May 10, 2012 | 1:14 pm
Recent News (Updated 10/27/2013)
US Attack on Iran
A new Reuters/Ipsos poll asked, for the first time in a while, a question about a US attack in Iran (following the new interim deal)-
If this deal fails, should the US... (continue diplomatic efforts, increase sanctions, or use military force)?
Only 20% answered that the US should use military force. 49% thought that it should increase sanctions, and 31% believe that it should resume diplomatic efforts.
When it comes to the interim agreement itself, 44% said they support the deal, while only 22% oppose it. Two other polls taken before the agreement was signed, one by ABC/Washington Post and the other by CNN/ORC, both showed strong levels of support (64% and 56%) for an agreement (The difference between the two polls is discussed here).
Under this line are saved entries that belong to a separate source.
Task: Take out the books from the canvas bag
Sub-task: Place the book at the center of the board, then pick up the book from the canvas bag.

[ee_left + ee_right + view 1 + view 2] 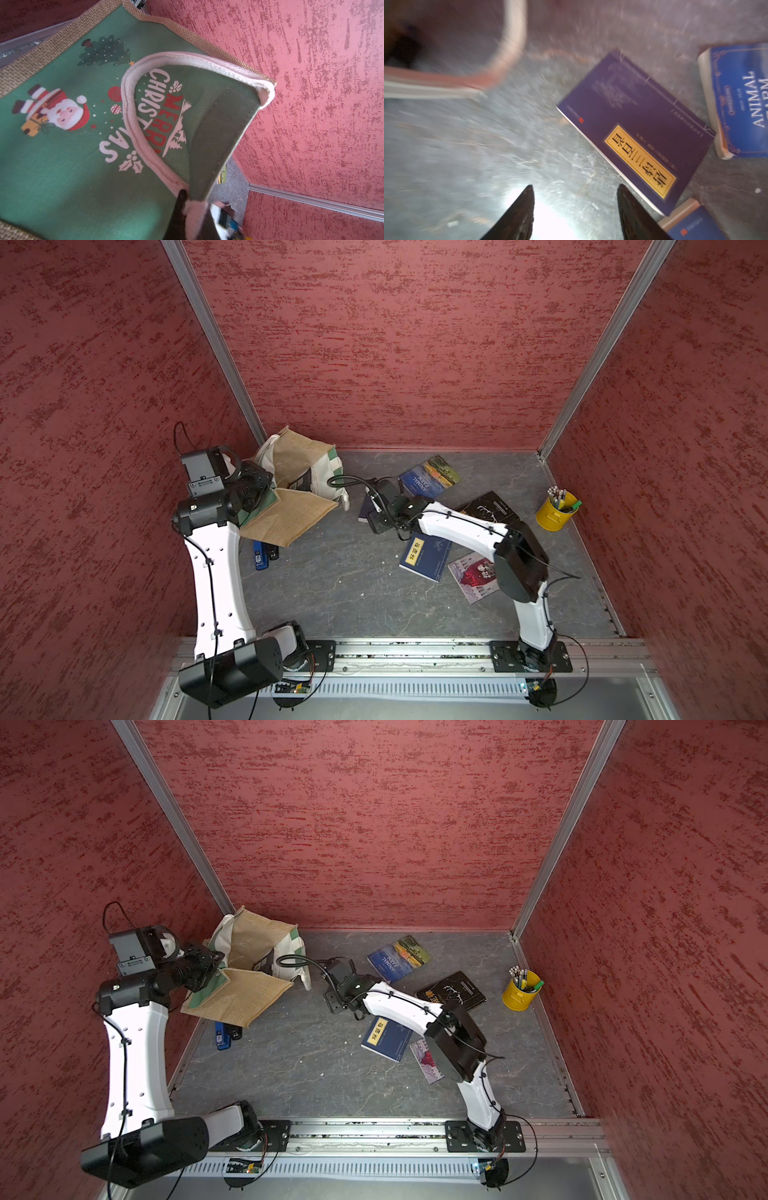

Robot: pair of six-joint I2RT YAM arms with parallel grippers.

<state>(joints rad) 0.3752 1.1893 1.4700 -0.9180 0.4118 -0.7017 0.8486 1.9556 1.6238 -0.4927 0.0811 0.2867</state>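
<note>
The canvas bag (pixel 291 464) (pixel 249 940) lies tipped at the back left, mouth toward the middle, and a dark book (pixel 302 481) shows inside it. My left gripper (pixel 194 214) is shut on its white strap handle (pixel 133 116) at the green printed panel (pixel 62 166). My right gripper (pixel 574 187) hangs open and empty over bare table, beside a navy book (pixel 633 128) (pixel 365 508) lying flat. Also on the table lie the blue Animal Farm (pixel 428 477) (pixel 741 99), a black book (pixel 490 508), another navy book (pixel 426 558) and a pink-red one (pixel 473 578).
A yellow pencil cup (pixel 557 512) (pixel 521 990) stands at the right edge. A blue stapler (pixel 262 556) lies by the bag's lower flap. Red walls close in the left, back and right sides.
</note>
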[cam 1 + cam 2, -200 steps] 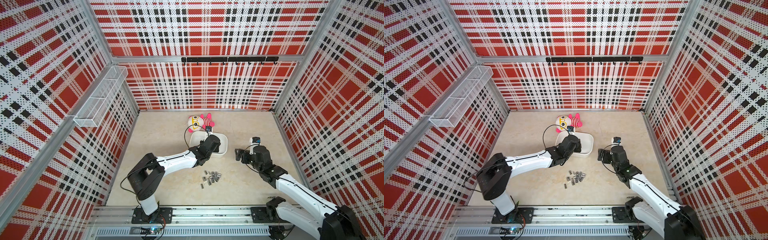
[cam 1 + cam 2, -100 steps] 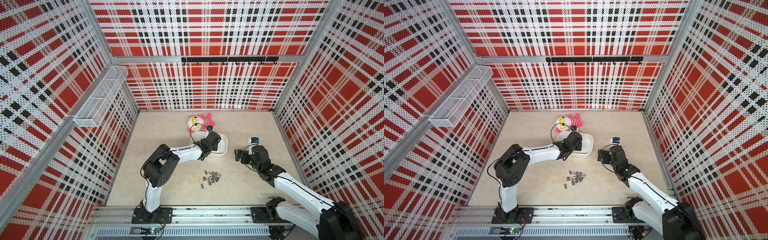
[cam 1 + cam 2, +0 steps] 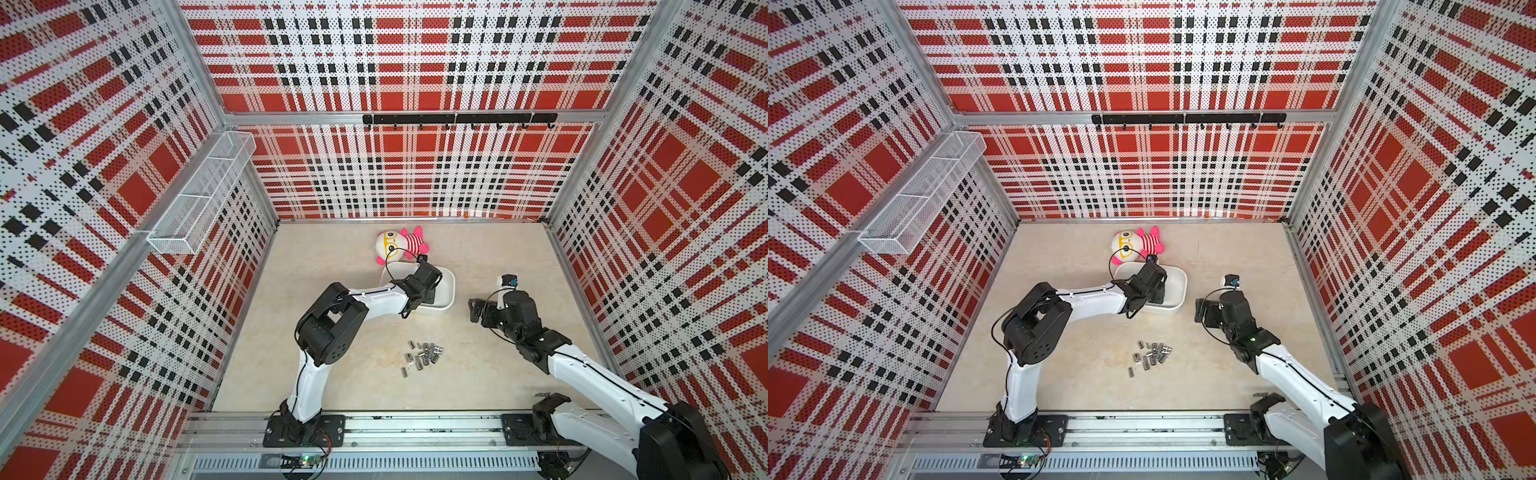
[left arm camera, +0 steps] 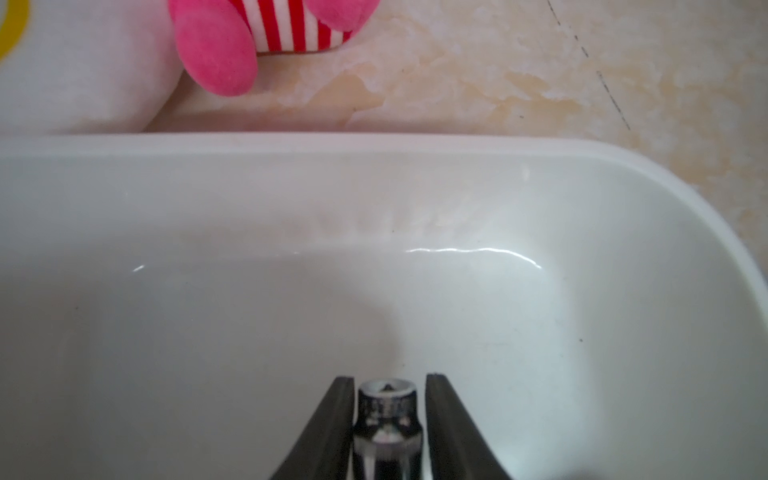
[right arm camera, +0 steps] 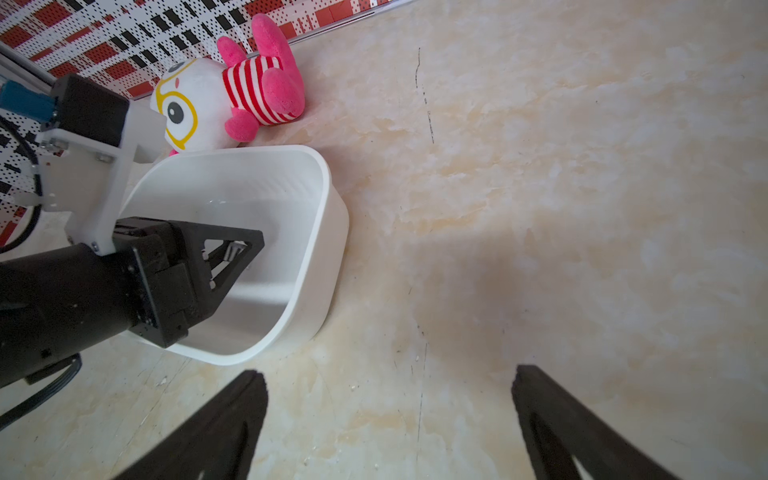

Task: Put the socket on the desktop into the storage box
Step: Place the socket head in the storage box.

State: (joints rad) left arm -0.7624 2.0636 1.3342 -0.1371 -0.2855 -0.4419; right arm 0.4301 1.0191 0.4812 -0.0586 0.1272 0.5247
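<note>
Nearest the base rail, a cluster of loose sockets (image 3: 422,357) is lying on the bench (image 3: 498,374), in front of both arms and well apart from the tub. Right hand (image 5: 386,370) is hovering over bare bench just beside the storage box (image 5: 324,187), fingers standing wide apart with nothing between them; in both top views it is sitting to the right of the box, not touching it. Left hand (image 4: 390,380) is reaching into the storage box (image 4: 374,139) from the near side, fingertips sitting inside the rim over the white floor. One chrome socket (image 4: 388,411) is sitting upright between its fingers (image 4: 343,399), open end facing the wrist camera. The fingers are flanking it closely, with a thin sliver of gap showing near the tip on one side; can't tell whether they are gripping it or whether it is touching the box floor. Box looking otherwise bare inside. Behind the box, a plush doll (image 3: 399,245) is lying on the bench right against the far rim. Further back, a black hook rail (image 3: 457,118) is running along the rear wall and a white wire basket (image 3: 203,199) is hanging on the left wall.
</note>
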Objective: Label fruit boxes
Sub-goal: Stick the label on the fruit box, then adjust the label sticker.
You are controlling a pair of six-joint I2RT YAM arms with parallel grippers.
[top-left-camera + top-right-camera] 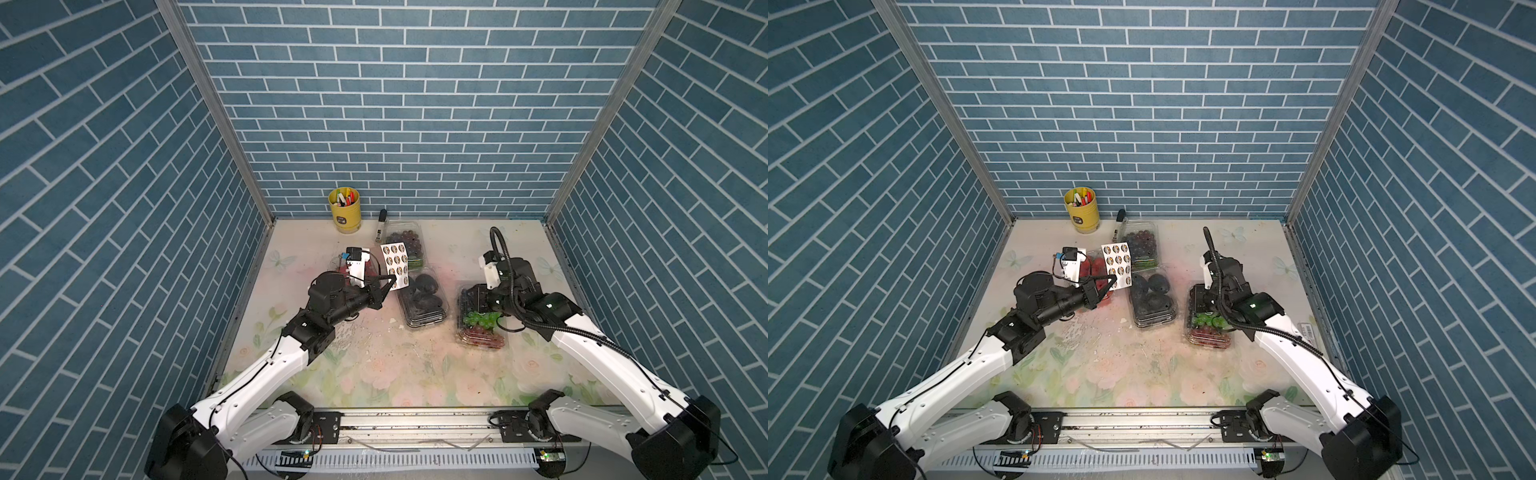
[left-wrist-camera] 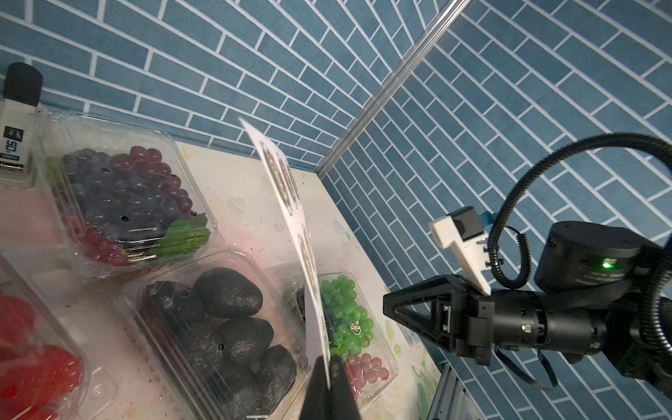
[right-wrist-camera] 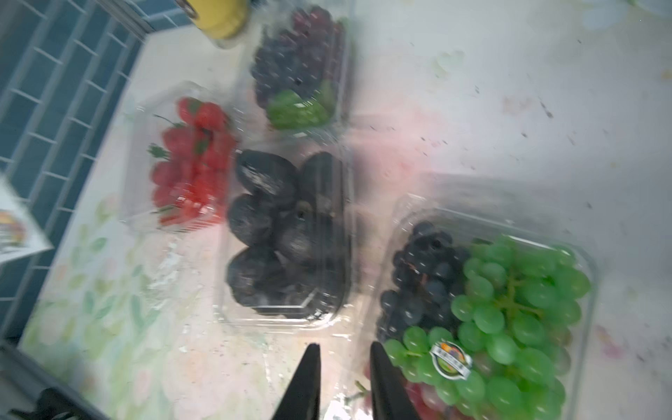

A recent AJC poll (October 2013) which examined the opinions of US Jews on the matter found that 52% percent of American Jews favor an attack on Iran in case diplomatic efforts do not succeed (24% strongly; 28% somewhat), a sharp decline from last year's figures (64.1% in favor- 36% somewhat and 28% strongly).
US/Israeli Support for an Israeli Attack
The Reuters/Ipsos poll also asked Americans the following question about a possible Israeli strike on Iran-
If Israel were to launch military strikes on Iran to prevent Iran from developing a nuclear weapon, would you approve or disapprove this action?
In total, 40% would approve the strike (including 25% who would approve the strike even if the US government would not support it) while 20% did not.
A March 2013 poll, conducted by CNN/ORC, asked the American public the following question:
"If Israel were to attack Iran to prevent Iran from developing nuclear weapons, then what should the United States do? Should the United States support Israel's military action, or should the United States not get involved?"
Attitudes toward Iran
A September Gallup poll asked Americans whether they consider Iran as an ally, friendly but not an ally, unfriendly, or an enemy to the US. 83% of the respondents said that Iran was unfriendly/Enemy, while 10% answered friend/ally.
A Gallup poll conducted this February shows that the vast majority (83%) of Americans believe that Iran's nuclear program is 'a critical threat to the vital interests of the United States'. Iran also finished last in Gallup's 'country favorability ranking' compiled on the same dates: a whopping 87% of Americans have an 'unfavorable' attitude towards Iran while only 9% view the country favorably.
A fascinating comprehensive survey conducted by James Zogby in 20 Arab countries (Published late February 2013) points out 'a growing antipathy toward Iran across the Arab World and among Iran’s non-Arab neighbors'. The survey shows that Iran is currently viewed unfavorably in 14 of the 20 Arab countries covered in the study; that only 3 of the 20 countries view Iran as a 'good role model to follow';and that majorities in 16 of the 20 countries agree that Iran is contributing to a sectarian division in the Arab world. Definitely worth a look.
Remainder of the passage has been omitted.